True to my midwestern roots and current experience, I am often preoccupied with the weather. I'm not sure if this fixation holds true in other parts of the country or not, but here in the upper midwest weather seems always to be a subject of interest. Perhaps this orientation stems back to the agricultural roots of the region, or perhaps there is little else to think or talk about, but for me my natural surroundings ground me spiritually and emotionally.

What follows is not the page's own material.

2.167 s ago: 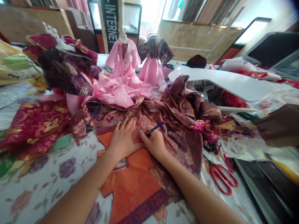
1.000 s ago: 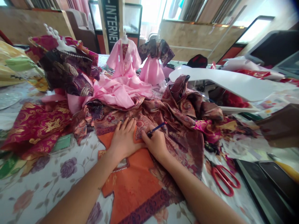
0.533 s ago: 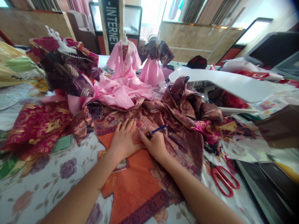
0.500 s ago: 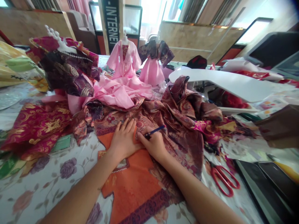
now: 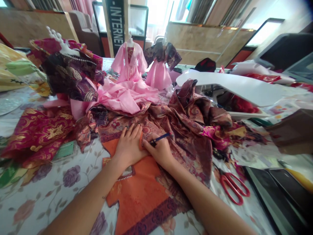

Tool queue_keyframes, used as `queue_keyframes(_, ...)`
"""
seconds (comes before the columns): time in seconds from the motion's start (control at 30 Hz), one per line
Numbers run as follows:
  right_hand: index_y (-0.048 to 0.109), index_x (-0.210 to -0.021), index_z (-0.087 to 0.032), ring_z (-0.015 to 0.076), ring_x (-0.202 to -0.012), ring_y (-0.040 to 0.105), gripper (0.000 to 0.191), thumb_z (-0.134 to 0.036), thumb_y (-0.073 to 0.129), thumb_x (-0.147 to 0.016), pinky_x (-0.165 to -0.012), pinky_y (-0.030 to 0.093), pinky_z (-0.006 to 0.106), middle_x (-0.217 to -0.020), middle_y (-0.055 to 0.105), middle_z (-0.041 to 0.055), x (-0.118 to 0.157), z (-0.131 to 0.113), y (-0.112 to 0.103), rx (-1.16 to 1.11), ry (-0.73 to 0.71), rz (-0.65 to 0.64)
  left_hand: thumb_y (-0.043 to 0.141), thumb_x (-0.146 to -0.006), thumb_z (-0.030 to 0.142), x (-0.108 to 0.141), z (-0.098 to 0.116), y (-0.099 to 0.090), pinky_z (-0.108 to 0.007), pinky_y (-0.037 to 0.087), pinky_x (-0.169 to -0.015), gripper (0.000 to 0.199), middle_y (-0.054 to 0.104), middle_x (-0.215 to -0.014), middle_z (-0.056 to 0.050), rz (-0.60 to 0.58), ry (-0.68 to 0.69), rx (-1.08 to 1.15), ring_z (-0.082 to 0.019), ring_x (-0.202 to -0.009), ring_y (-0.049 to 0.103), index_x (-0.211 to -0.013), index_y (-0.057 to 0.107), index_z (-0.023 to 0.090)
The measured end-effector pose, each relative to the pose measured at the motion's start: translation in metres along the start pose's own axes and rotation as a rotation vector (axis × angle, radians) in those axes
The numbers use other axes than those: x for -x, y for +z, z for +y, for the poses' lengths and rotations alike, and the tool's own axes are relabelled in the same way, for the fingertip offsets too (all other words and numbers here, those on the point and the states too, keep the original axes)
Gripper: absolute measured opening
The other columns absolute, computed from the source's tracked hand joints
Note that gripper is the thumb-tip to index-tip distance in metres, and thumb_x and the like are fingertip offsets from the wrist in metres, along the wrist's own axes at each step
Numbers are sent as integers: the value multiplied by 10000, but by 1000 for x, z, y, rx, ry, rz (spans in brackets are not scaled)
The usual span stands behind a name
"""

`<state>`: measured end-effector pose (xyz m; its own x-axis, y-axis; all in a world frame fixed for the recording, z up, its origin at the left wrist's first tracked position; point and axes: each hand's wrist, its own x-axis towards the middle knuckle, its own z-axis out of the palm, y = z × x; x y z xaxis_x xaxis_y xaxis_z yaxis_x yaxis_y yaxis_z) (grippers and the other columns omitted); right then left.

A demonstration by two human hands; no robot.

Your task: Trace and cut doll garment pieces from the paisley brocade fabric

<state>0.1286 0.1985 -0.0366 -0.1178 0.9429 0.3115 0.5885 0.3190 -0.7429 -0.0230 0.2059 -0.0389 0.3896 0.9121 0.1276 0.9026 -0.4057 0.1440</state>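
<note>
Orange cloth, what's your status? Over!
Left hand spread on orange cloth, partly covering it. Right hand holding pen. Scissors off to the right, clear of both.

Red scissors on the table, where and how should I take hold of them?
Take the scissors by the red loops, probably from the near side: they appear to lie flat, loops toward you, blades pointing away and left.

Your bare, sleeveless left forearm (image 5: pixel 83 192) and right forearm (image 5: pixel 202 199) angle inward from the lower corners. Your open left hand (image 5: pixel 129 147) lies palm down, fingers slightly spread and pointing forward, thumb towards your right hand (image 5: pixel 160 150), whose fingers curl into a writing pinch close beside it.
</note>
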Motion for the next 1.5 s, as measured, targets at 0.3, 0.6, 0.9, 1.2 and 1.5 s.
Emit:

I awakened this morning in the predawn darkness of my "day off." After letting our dog Gizmo out for his morning visit to the trees I showered and dressed and then went into one of our boys' bedrooms to wake up our ten-year-old. This is always a tempestuous encounter because Tony is not exactly a morning person. Sitting on the edge of his bed I jostled his curly blond hair and said, "Tony, God has given us a beautiful morning. Look at the sunrise." Through the window I could see the red- and yellow-streaked sky cracking through the morning murkiness. In response to my invitation to awaken, Tony responded, "Dad, let me finish my crossword first." My response must have been muttered surprise, because he followed up with indignance, "In my dream. The crossword is in my dream."
I smiled to myself at the innocence of childhood. I can't remember the last time one of my dreams was contenting or interesting enough to want to continue with it a little longer. Within a few seconds and with my persistent annoyance Tony finally arose a few minutes later. I coached him through his morning crabbiness to get dressed, brush his teeth and comb his hair. Three of his brothers were soon ready, so by 7:20 we were in the car on the way to school. In the 2-minute drive to school (usually we don't give them a ride, but this morning I was on my way to office to do some reading and decided to drop them off at school on my way) I revelled in the morning's autumnal beauty and reminded the boys that this would be a record-setting temperature day (forecast is for 70+ degrees in southwestern Minnesota in November ... really unusual), followed by much colder weather.
Our eleven-year-old son (most recent addition to our family and born in Guatemala) said, "Why dad? Why colder?" I explained how this would be the last gasp of autumn and that winter is just around the corner. Once again I reflected on the joy of childhood. When the first question of the morning is why does it get colder in November in Minnesota, you know the day isn't going to be so bad.
I am reminded this morning that as a father of a family continuously growing older, these days of childhood innocence are fleeting. These years, like today's last gasp of autumn, will soon be the substance of remembrance, so for today, for even this one twenty-four hour period of time, I think I'm going to enjoy it while I have it.